* _HOW TO COMPLETE THIS TASK_: Write out, word for word, every line from the one containing "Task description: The" through the last line of the records below, both ends included.

[Dataset excerpts]
******

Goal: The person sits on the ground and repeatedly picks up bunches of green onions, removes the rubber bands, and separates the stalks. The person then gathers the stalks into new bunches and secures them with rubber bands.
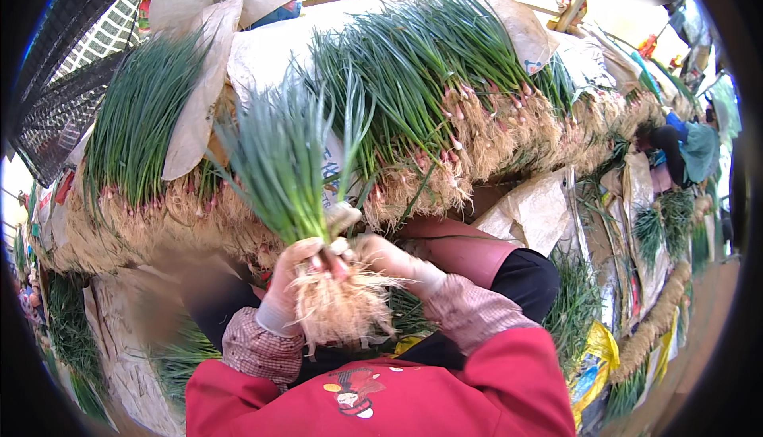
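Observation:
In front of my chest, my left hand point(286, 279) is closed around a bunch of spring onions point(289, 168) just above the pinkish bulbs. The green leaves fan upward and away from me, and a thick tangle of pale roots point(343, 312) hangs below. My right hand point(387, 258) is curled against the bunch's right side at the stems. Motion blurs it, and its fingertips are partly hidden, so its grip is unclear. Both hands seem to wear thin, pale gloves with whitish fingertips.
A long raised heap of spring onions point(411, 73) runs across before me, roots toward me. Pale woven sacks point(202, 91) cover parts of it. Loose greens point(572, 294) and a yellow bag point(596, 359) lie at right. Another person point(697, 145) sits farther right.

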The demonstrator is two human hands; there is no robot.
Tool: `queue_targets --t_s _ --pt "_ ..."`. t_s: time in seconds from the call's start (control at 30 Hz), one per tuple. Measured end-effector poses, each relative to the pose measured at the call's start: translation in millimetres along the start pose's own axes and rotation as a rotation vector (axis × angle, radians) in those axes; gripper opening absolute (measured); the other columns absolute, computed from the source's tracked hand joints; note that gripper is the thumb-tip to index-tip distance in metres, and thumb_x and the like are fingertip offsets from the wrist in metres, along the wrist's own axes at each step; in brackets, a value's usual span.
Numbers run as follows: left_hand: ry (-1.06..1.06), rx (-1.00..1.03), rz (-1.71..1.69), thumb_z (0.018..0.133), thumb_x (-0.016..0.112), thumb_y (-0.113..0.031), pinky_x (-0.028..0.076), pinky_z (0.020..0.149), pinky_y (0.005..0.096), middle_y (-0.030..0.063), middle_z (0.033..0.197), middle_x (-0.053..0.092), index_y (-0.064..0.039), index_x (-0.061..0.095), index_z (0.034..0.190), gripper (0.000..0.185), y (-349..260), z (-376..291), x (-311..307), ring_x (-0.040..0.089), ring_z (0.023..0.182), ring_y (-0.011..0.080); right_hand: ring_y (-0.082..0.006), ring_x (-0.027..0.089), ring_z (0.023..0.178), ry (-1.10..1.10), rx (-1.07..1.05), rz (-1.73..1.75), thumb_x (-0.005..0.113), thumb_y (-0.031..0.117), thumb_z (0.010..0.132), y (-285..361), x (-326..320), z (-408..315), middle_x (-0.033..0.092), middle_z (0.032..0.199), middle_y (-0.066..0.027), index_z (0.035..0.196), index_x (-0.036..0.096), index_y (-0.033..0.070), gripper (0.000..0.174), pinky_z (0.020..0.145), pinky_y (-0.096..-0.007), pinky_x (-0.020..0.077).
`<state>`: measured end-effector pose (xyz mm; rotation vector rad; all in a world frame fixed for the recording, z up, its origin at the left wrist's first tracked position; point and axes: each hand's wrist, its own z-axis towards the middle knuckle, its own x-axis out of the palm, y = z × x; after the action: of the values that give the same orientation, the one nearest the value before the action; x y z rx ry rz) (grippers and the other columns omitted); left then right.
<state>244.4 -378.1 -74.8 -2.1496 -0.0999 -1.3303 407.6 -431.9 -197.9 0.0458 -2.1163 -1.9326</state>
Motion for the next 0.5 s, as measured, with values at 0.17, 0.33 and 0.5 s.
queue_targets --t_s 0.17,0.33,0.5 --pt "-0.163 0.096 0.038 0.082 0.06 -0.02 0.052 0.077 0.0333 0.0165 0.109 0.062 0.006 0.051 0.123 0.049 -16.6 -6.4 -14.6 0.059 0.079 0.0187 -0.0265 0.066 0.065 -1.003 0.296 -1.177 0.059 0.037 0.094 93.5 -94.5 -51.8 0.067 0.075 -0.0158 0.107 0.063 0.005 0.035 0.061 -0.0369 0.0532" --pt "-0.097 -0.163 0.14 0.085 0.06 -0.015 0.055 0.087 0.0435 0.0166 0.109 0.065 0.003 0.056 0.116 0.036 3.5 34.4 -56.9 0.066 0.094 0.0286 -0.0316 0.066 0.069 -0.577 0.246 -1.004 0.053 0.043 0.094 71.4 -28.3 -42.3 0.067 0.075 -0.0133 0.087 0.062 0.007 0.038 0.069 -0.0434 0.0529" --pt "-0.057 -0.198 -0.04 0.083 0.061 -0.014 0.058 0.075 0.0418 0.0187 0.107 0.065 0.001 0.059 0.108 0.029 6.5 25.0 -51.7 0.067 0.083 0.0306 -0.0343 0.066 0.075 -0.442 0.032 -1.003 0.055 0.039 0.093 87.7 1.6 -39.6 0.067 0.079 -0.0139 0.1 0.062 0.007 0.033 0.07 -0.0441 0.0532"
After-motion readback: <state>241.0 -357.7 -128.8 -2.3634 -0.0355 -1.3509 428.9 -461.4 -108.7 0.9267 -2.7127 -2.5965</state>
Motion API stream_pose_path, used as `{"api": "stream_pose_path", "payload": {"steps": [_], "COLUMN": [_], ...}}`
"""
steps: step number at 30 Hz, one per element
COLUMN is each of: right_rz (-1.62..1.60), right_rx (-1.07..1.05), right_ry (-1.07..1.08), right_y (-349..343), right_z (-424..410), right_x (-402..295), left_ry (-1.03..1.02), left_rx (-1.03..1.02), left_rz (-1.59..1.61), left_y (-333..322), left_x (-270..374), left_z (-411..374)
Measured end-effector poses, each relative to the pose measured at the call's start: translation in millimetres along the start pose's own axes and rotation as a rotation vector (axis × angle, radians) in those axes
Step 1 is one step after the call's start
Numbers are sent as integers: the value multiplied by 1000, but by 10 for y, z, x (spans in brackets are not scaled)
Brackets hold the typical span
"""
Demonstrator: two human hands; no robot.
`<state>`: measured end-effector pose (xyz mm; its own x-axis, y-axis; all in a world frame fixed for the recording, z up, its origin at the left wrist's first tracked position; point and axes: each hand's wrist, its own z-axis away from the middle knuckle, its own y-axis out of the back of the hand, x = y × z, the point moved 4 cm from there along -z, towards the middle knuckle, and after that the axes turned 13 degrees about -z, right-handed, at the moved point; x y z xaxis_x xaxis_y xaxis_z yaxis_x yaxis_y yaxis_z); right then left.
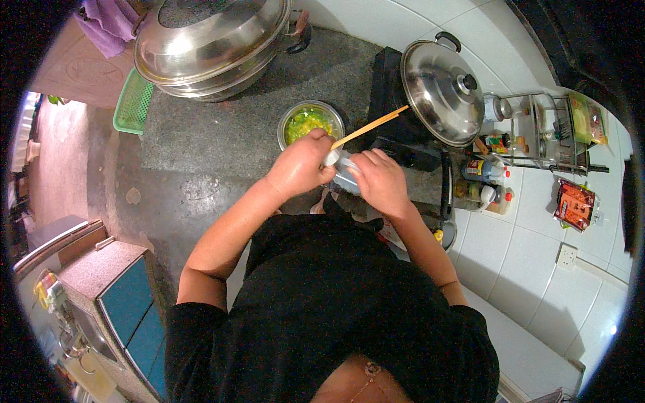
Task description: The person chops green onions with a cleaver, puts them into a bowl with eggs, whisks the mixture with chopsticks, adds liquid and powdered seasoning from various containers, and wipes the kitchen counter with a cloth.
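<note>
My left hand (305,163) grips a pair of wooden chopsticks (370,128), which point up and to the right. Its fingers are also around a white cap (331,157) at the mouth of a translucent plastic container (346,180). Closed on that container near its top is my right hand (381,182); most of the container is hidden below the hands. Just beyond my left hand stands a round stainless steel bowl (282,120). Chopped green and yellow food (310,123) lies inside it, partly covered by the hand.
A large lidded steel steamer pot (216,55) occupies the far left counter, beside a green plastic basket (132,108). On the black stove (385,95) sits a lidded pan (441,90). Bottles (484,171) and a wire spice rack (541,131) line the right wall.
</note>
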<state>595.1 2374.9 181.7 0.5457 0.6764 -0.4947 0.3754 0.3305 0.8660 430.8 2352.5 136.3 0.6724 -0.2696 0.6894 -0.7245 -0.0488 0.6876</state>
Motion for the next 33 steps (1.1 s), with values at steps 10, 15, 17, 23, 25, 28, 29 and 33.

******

* _ANSWER_:
Task description: The person chops green onions with a cleaver, puts them into a bowl with eggs, whisks the mixture with chopsticks, adds liquid and powdered seasoning from various containers, and wipes the kitchen counter with a cloth.
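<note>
My left hand (305,163) grips a pair of wooden chopsticks (370,128), which point up and to the right. Its fingers are also around a white cap (331,157) at the mouth of a translucent plastic container (346,180). Closed on that container near its top is my right hand (381,182); most of the container is hidden below the hands. Just beyond my left hand stands a round stainless steel bowl (282,120). Chopped green and yellow food (310,123) lies inside it, partly covered by the hand.
A large lidded steel steamer pot (216,55) occupies the far left counter, beside a green plastic basket (132,108). On the black stove (385,95) sits a lidded pan (441,90). Bottles (484,171) and a wire spice rack (541,131) line the right wall.
</note>
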<state>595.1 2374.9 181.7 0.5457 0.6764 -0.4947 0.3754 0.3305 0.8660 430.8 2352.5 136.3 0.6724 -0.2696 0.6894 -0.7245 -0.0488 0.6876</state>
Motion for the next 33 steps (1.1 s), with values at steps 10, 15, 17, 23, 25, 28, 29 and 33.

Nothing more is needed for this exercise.